AIM OF THE EXERCISE:
A verbatim copy of the full data, with no pictures, is the expected answer.

BEGIN RECORD EXCERPTS

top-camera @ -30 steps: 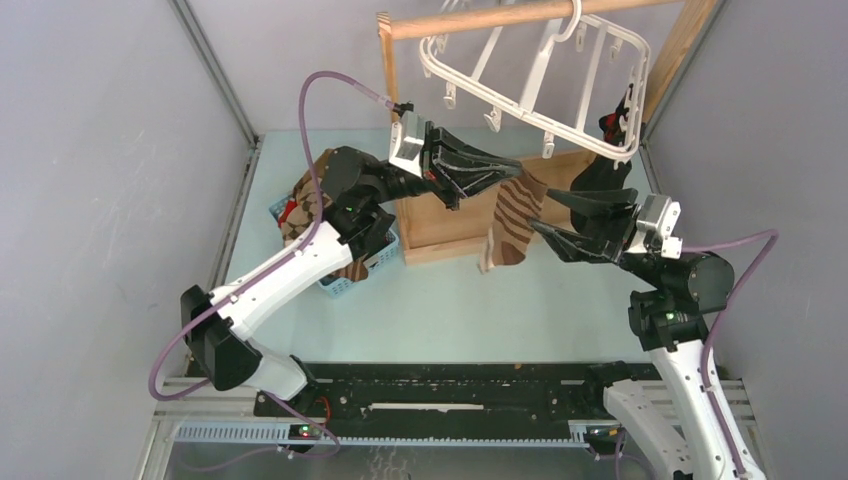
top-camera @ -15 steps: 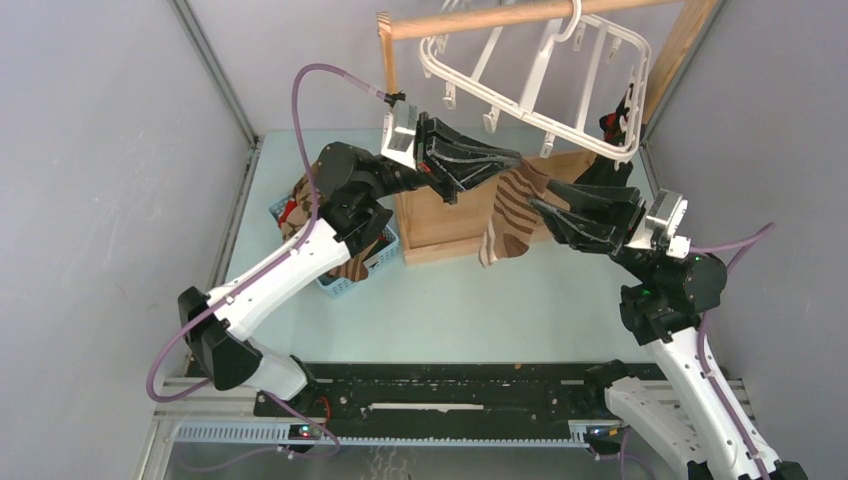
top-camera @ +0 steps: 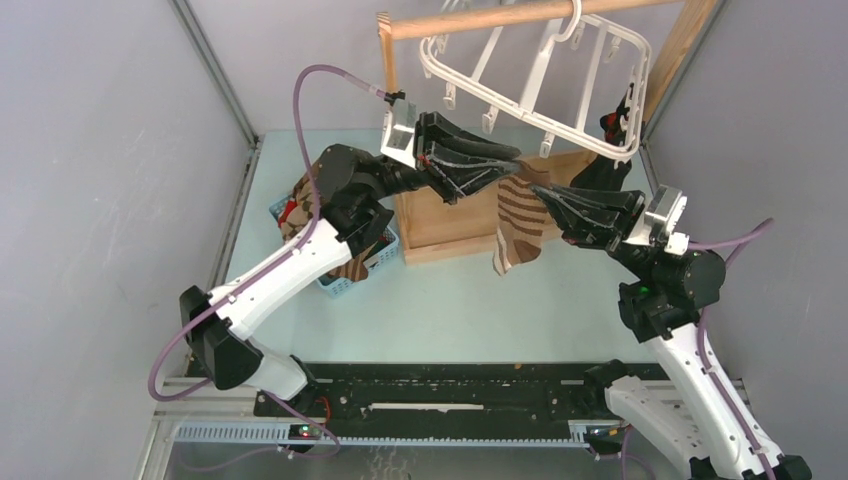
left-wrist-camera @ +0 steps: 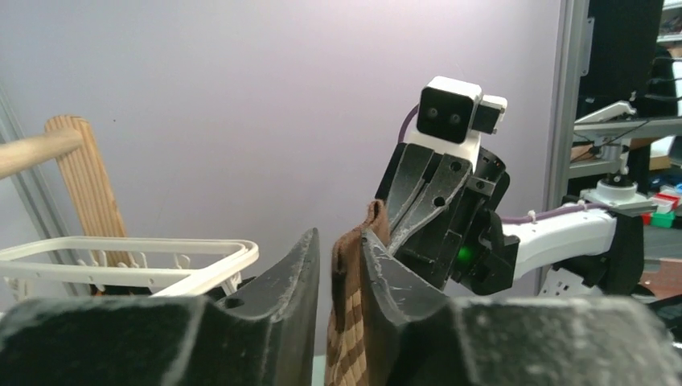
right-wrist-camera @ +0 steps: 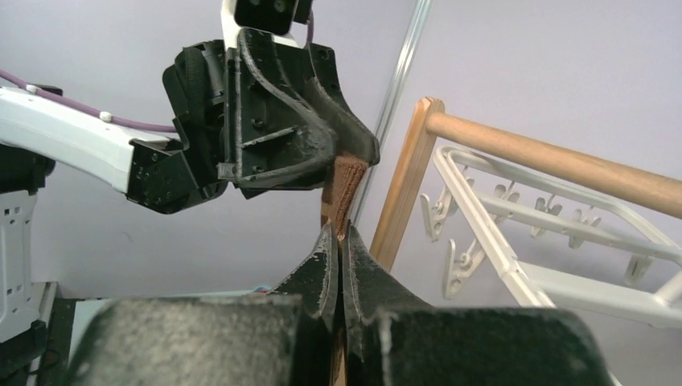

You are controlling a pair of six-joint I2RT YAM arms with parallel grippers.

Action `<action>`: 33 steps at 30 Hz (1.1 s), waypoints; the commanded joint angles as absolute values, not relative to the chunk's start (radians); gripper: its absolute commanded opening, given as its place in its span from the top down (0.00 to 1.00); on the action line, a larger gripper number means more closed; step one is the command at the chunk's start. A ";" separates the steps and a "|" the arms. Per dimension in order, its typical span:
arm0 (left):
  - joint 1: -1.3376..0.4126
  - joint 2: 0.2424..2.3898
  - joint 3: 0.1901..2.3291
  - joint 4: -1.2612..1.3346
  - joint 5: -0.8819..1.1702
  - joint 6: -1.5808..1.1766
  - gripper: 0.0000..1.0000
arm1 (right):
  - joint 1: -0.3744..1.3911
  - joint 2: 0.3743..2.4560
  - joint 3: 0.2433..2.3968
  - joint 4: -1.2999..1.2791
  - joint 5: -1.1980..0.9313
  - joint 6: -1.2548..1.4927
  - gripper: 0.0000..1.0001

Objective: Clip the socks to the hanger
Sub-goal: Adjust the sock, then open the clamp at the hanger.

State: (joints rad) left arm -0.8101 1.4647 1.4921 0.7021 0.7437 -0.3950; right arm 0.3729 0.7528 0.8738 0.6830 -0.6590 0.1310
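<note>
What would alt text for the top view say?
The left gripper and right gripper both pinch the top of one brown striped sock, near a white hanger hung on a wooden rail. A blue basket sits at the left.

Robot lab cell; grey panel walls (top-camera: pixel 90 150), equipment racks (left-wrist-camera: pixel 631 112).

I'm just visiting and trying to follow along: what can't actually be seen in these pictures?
Basket contents: top view, the left arm covers most of it.
Striped sock, lower part: both wrist views, behind the end effector fingers and cut off by the bottom edge.
Dark and red cloth at the hanger right corner: top view, too small to tell how it is attached.
</note>
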 commanded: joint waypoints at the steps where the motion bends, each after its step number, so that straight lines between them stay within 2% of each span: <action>1: -0.782 1.404 1.398 0.793 0.720 -0.429 0.62 | 0.347 0.719 0.911 0.572 -0.656 0.087 1.00; 4: -0.723 1.365 1.260 0.887 0.742 -0.461 0.41 | 0.322 0.665 0.893 0.430 -0.649 0.026 1.00; 7: -0.681 1.359 1.122 1.005 0.727 -0.512 0.10 | 0.292 0.592 0.851 0.310 -0.638 -0.018 1.00; 9: -0.680 1.366 1.068 1.042 0.692 -0.515 0.01 | 0.270 0.550 0.824 0.231 -0.643 -0.059 1.00; 15: -0.697 1.485 1.095 1.103 0.610 -0.505 0.00 | 0.176 0.452 0.731 0.110 -0.607 -0.104 1.00; 22: -0.697 1.709 1.221 1.345 0.601 -0.612 0.11 | 0.009 0.424 0.683 0.101 -0.693 -0.066 1.00; 27: -0.699 1.786 1.280 1.388 0.567 -0.639 0.11 | -0.084 0.422 0.682 0.109 -0.751 -0.061 1.00; 33: -0.707 1.854 1.353 1.390 0.515 -0.690 0.10 | -0.103 0.426 0.682 0.125 -0.774 -0.054 1.00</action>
State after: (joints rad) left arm -0.6983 1.8309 1.2652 1.3205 0.5579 -0.6422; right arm -0.0944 0.4297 0.6731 0.0940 -0.7414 -0.0681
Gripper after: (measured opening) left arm 0.902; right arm 0.009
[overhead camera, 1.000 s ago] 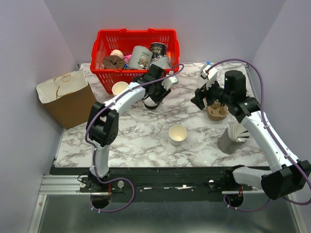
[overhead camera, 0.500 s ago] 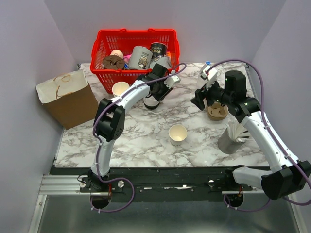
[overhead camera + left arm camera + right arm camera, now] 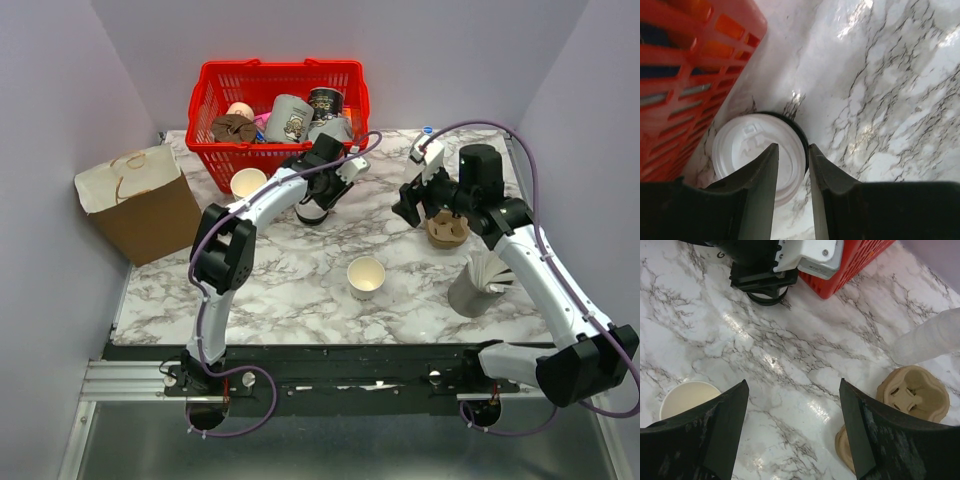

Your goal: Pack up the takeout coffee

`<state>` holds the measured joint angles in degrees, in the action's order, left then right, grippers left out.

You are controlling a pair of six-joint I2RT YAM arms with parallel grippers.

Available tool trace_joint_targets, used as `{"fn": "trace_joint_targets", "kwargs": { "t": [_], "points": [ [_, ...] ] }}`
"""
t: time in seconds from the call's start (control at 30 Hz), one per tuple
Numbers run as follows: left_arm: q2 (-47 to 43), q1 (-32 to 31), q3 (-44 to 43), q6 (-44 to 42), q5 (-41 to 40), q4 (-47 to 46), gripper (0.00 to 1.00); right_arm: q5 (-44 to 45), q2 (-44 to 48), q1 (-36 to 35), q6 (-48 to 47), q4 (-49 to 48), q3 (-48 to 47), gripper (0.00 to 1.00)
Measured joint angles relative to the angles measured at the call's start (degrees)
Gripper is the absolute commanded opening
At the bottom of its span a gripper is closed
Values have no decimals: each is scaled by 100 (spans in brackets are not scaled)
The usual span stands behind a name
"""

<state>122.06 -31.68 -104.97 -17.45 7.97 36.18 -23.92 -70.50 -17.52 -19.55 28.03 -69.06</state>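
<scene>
Paper cup (image 3: pixel 366 275): cream-white, tapered, unlidded, upright mid-counter (image 3: pixel 290 285); its white round lid (image 3: pixel 752 160) flat beside red basket (image 3: pixel 278 90); left gripper (image 3: pixel 791 150) jaws barely parted over lid's rim, grip unclear; right gripper (image 3: pixel 792 385) jaws wide, empty.

The paper cup (image 3: pixel 366 276) stands upright and open-mouthed near the middle of the marble surface (image 3: pixel 300 290). It is a small, plain, cream-white tapered cup with nothing touching it. Its lid (image 3: pixel 756 159) is off, a round white disc lying flat with a dark ring showing along one side of its rim, tucked just beside the corner of the red basket (image 3: pixel 685 65) and well apart from the cup.
</scene>
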Motion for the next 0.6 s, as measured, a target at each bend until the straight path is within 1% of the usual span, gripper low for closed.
{"fn": "trace_joint_targets", "kwargs": {
  "t": [0.23, 0.43, 0.6],
  "points": [
    [-719, 35, 1126, 33, -297, -356, 39, -9, -55, 0, 2, 20, -26, 81],
    [-719, 44, 1119, 68, -271, -415, 37, -22, -173, 0, 0, 52, -166, 81],
    [-533, 44, 942, 131, -192, -409, 36, -28, -201, 2, -4, 79, -240, 81]
  ]
}}
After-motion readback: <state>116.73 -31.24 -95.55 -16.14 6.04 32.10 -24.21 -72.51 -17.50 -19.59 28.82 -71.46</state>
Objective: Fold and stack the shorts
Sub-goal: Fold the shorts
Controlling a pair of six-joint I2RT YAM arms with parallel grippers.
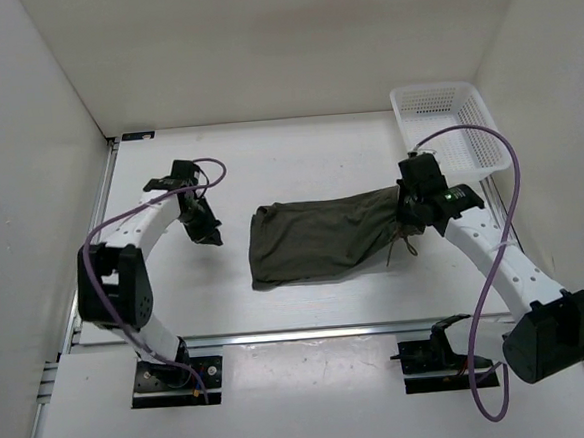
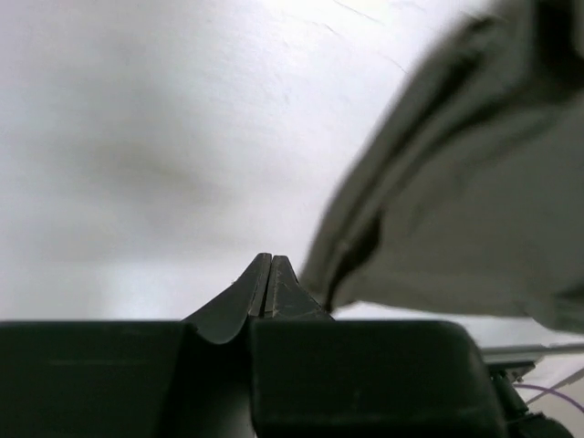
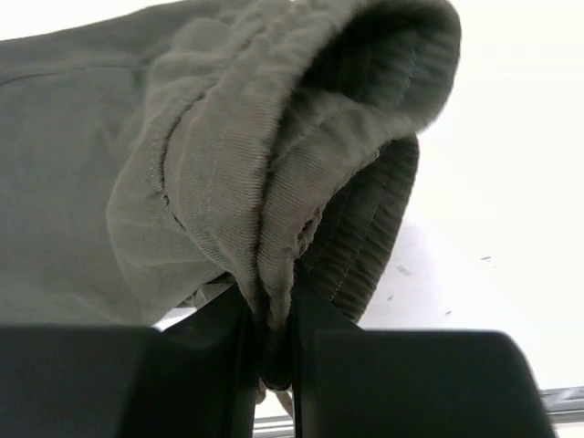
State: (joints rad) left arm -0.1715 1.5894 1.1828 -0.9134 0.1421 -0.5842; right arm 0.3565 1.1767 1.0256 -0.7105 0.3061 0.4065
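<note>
Step in hand, as I judge it: taking hold of the shorts (image 1: 319,239) for a first fold. They lie flattened in the middle of the worktop (image 1: 298,158), lengthwise from left to right, with the waistband (image 3: 365,219) end toward the right edge.

The right claw (image 3: 274,306) is clamped on a bunched pinch of that waistband, the cloth doubled over between its fingers. The left claw (image 2: 269,269) has its fingertips pressed together with nothing between them. It sits just beside the leg end of the shorts, apart from the cloth.

The next move probably calls for the left claw to part, reach onto the hem and pinch it. Both ends could then be lifted and carried over together; a one-sided pull would likely only drag the cloth.

The fabric is dark olive, soft and limp, lying in loose creases. The waistband is gathered and finely ribbed, thicker than the legs. A thin drawstring (image 1: 402,243) dangles beside the right claw. A white plastic lattice basket (image 1: 433,91) stands at the far right corner of the worktop.
</note>
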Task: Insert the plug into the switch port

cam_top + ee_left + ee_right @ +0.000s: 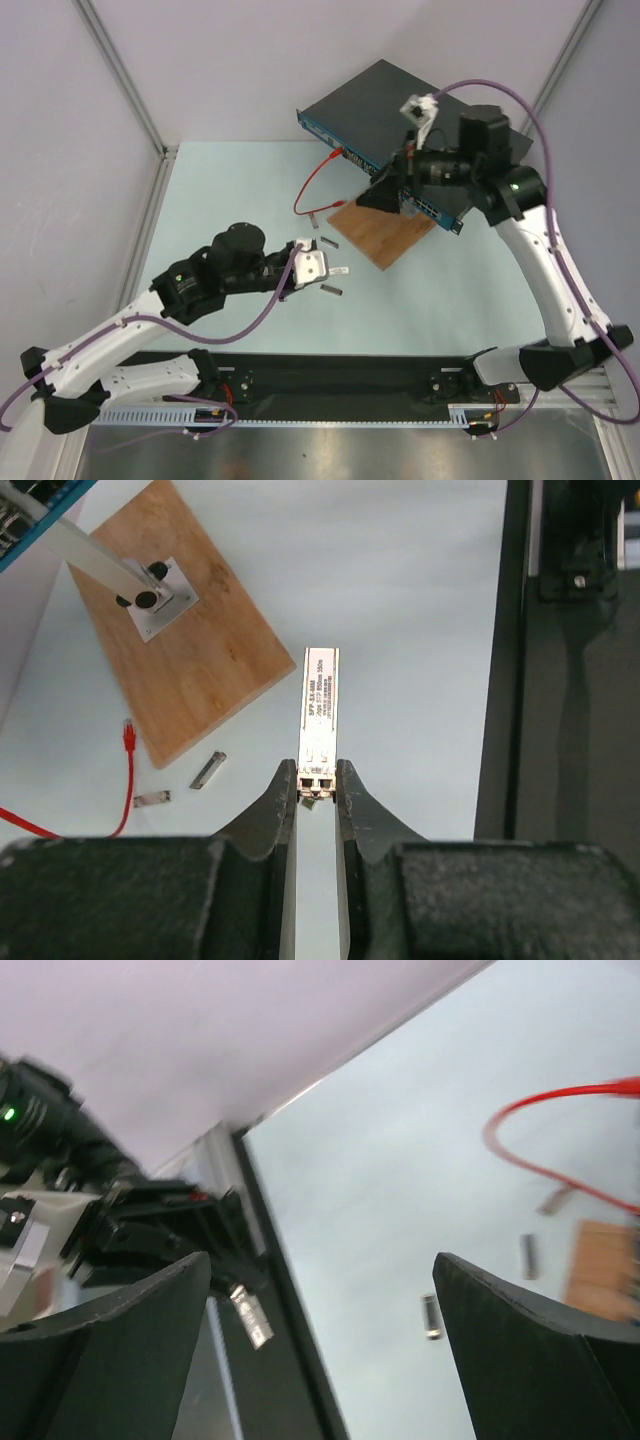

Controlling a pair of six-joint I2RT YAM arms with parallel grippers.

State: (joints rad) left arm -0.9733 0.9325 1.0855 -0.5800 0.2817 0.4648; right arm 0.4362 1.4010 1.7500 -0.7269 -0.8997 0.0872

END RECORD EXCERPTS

EXERCISE ANSWER:
top-camera @ -30 steps: 
top-camera @ -15 steps: 
top-camera @ +0 steps: 
left-wrist-camera @ +0 steps: 
right-wrist-camera @ +0 steps: 

You are controlling a pair of six-joint I2RT YAM arms with parallel grippers.

Action `<action>`: 33 steps at 30 Hz (1.1 s), waypoints; the commanded joint angles as absolute values, not relative to the chunk's start (radians); gripper: its absolute commanded opening, given as its place in its span from the top down (0.00 to 1.00); on the action line, a larger gripper number means more closed; step one is the command at the chunk's start. A ";" separates the steps and a "|" the arms. Per dimension in order, its typical span:
arm0 (left):
  - joint 1: -1.3376..0.4126
  - joint 2: 0.2424..2.3898
  - joint 3: 0.1901..2.3291
  - joint 4: -1.2612..1.3346
  - joint 5: -0.8819..1.1702
  - joint 6: -1.5808..1.1766
  - gripper: 0.0000..1.0000
arm1 (right):
  - joint 1: -0.3744..1.3911
  - joint 2: 0.3743..2.4560
  - joint 3: 0.2433..2.3968
  - joint 4: -1.2999..1.2791
  - joint 5: -1.1980..0.9313
  - joint 6: -1.2548..1.4927
  - gripper: 0.0000..1.0001

Objective: Clip the socks to the hanger
Sub-goal: Adjust the sock, then open the clamp at the hanger.

State: (joints rad) left arm -0.8101 1.4647 1.4921 0.7021 0.7437 -0.3950; right arm 0.3729 0.7528 0.8738 0.6830 -0.6590 0.1310
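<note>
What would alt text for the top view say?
The left gripper and right gripper both pinch the top of one brown striped sock, near a white hanger hung on a wooden rail. A blue basket sits at the left.

Robot lab cell; grey panel walls (top-camera: pixel 90 150), equipment racks (left-wrist-camera: pixel 631 112).

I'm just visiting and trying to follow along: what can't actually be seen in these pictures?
Basket contents: top view, the left arm covers most of it.
Striped sock, lower part: both wrist views, behind the end effector fingers and cut off by the bottom edge.
Dark and red cloth at the hanger right corner: top view, too small to tell how it is attached.
</note>
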 commanded: joint waypoints at the steps where the motion bends, each after its step number, so that straight lines between them stay within 2% of each span: <action>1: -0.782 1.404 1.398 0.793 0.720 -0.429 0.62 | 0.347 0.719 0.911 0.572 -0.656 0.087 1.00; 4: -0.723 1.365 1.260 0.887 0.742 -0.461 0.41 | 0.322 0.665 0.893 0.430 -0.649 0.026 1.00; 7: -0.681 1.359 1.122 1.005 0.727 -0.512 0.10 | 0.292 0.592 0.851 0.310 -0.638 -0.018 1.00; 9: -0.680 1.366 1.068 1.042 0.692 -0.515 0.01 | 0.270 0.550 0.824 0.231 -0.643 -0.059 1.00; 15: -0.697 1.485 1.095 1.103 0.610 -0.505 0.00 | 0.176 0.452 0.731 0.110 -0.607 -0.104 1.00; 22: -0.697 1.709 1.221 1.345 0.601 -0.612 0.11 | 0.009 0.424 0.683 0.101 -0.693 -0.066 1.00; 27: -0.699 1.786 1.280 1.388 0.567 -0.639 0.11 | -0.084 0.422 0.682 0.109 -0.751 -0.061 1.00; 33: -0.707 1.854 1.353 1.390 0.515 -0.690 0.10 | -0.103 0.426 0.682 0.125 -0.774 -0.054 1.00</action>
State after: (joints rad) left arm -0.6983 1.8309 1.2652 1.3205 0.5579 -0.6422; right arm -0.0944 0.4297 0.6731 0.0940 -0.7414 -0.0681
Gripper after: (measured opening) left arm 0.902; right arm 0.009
[overhead camera, 1.000 s ago] 
[overhead camera, 0.500 s ago] 
[overhead camera + left arm camera + right arm camera, now] 

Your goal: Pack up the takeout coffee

`<state>` holds the measured joint angles in degrees, in the action's order, left then right, grippers left out.

You are controlling a pair of six-joint I2RT YAM arms with parallel grippers.

Available tool trace_joint_targets, used as `{"fn": "trace_joint_targets", "kwargs": { "t": [_], "points": [ [_, ...] ] }}`
"""
t: time in seconds from the call's start (control at 30 Hz), one per tuple
Numbers run as follows: left_arm: q2 (-47 to 43), q1 (-32 to 31), q3 (-44 to 43), q6 (-44 to 42), q5 (-41 to 40), q4 (-47 to 46), gripper (0.00 to 1.00); right_arm: q5 (-44 to 45), q2 (-44 to 48), q1 (-36 to 35), q6 (-48 to 47), q4 (-49 to 48), q3 (-48 to 47), gripper (0.00 to 1.00)
Measured joint angles relative to the angles measured at the call's start (degrees)
Gripper is the absolute commanded opening
At the bottom of its span a gripper is closed
Values have no decimals: each is scaled by 100 (spans in brackets are not scaled)
The usual span stands behind a name
"""

<state>122.06 -31.68 -104.97 -17.45 7.97 36.18 -23.92 -70.50 -17.52 -19.55 28.03 -69.06</state>
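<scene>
Paper cup (image 3: pixel 366 275): cream-white, tapered, unlidded, upright mid-counter (image 3: pixel 290 285); its white round lid (image 3: pixel 752 160) flat beside red basket (image 3: pixel 278 90); left gripper (image 3: pixel 791 150) jaws barely parted over lid's rim, grip unclear; right gripper (image 3: pixel 792 385) jaws wide, empty.

The paper cup (image 3: pixel 366 276) stands upright and open-mouthed near the middle of the marble surface (image 3: pixel 300 290). It is a small, plain, cream-white tapered cup with nothing touching it. Its lid (image 3: pixel 756 159) is off, a round white disc lying flat with a dark ring showing along one side of its rim, tucked just beside the corner of the red basket (image 3: pixel 685 65) and well apart from the cup.
</scene>
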Motion for the next 0.6 s, as measured, a target at each bend until the straight path is within 1% of the usual span, gripper low for closed.
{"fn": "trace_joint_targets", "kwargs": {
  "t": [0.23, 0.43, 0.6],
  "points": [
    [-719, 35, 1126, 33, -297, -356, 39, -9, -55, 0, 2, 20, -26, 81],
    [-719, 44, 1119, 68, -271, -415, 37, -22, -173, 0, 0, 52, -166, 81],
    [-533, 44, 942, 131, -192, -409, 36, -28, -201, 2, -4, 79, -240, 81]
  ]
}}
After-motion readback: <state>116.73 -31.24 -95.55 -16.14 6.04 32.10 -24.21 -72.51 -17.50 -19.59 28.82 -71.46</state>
Objective: Fold and stack the shorts
Sub-goal: Fold the shorts
Controlling a pair of six-joint I2RT YAM arms with parallel grippers.
State: (joints rad) left arm -0.1715 1.5894 1.1828 -0.9134 0.1421 -0.5842; right arm 0.3565 1.1767 1.0256 -0.7105 0.3061 0.4065
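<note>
Step in hand, as I judge it: taking hold of the shorts (image 1: 319,239) for a first fold. They lie flattened in the middle of the worktop (image 1: 298,158), lengthwise from left to right, with the waistband (image 3: 365,219) end toward the right edge.

The right claw (image 3: 274,306) is clamped on a bunched pinch of that waistband, the cloth doubled over between its fingers. The left claw (image 2: 269,269) has its fingertips pressed together with nothing between them. It sits just beside the leg end of the shorts, apart from the cloth.

The next move probably calls for the left claw to part, reach onto the hem and pinch it. Both ends could then be lifted and carried over together; a one-sided pull would likely only drag the cloth.

The fabric is dark olive, soft and limp, lying in loose creases. The waistband is gathered and finely ribbed, thicker than the legs. A thin drawstring (image 1: 402,243) dangles beside the right claw. A white plastic lattice basket (image 1: 433,91) stands at the far right corner of the worktop.
</note>
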Task: Insert the plug into the switch port

cam_top + ee_left + ee_right @ +0.000s: 

Controlling a pair of six-joint I2RT YAM arms with parallel grippers.

State: (joints rad) left arm -0.9733 0.9325 1.0855 -0.5800 0.2817 0.4648; right arm 0.4362 1.4010 1.7500 -0.7269 -0.8997 0.0872

This brings the exercise to completion.